Il monito è chiaro e preciso: o l’Italia si muove a prenotare il vaccino antinfluenzale per la prossima stagione o si rischia di non avere abbastanza dosi per coprire le esigenze del Paese. Mai come quest’anno, dicono gli scienziati, sarà importante avere una scorta di vaccini: in attesa che arrivi quello specifico contro il coronavirus, il siero di stagione può garantire una protezione maggiore nel caso in cui – come purtroppo in molti prevedono – arrivi una seconda ondata di contagi dall’autunno. Tant’è che molti Paesi, tra questi Germania e Spagna, si sono già portati avanti acquistando milioni di dosi, in quantità anche superiori agli anni precedenti.
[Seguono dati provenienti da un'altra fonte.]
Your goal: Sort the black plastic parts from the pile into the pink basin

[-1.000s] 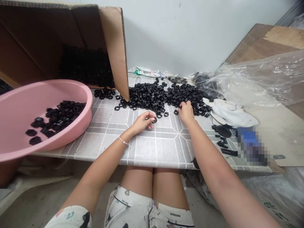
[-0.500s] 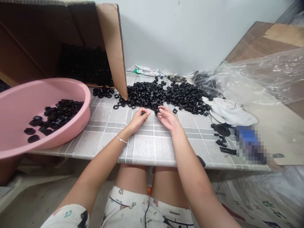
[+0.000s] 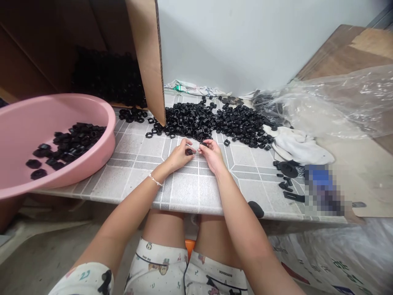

La corsa è partita, insomma, e bisogna fare in fretta: «Un accaparramento che rischia di provocare una carenza», spiega in un’intervista al Sole 24Ore il presidente di Farmindustria Massimo Scaccabarozzi. «L’Italia deve muoversi presto entro maggio per programmare le prossime vaccinazioni stagionali». Maggio è già domani.

I vaccini in questione sono quelli contro l’influenza di stagione e l’anti-pneumococco, che vengono somministrati in autunno. Gli esperti hanno consigliato di convocare i pazienti interessati in anticipo e di agire dal 1° ottobre sugli over 55 e sui soggetti con patologie croniche.

Non si tratta, dunque, di sieri contro il coronavirus (che, secondo le ultime notizie, potrebbero essere pronti proprio in autunno grazie al lavoro che stanno facendo gli scienziati di Oxford) ma di vaccini che possono garantire una maggiore protezione in caso di un nuovo propagarsi dell’epidemia. «Servono i vaccini per influenza, pertosse e polmonite da pneumococco – spiega Scaccabarozzi – che hanno sintomi simili e che se infettassero una persona insieme al coronavirus potrebbero avere effetti drammatici, soprattutto per chi ha altre patologie come quelle cardiologiche e diabetiche e quindi sono più debilitati. Questi vaccini quindi – continua il presidente di Farmindustria – proteggono e rendono anche più facili le diagnosi, perché se uno è vaccinato per l’influenza in caso di sintomi è probabile abbia il Covid».

È una corsa contro il tempo, dunque, perché di certo gli altri Paesi non stanno a guardare. Se l’Italia prenotasse i vaccini entro maggio, si potrebbe avere la disponibilità tra settembre e ottobre, cioè in tempi utili.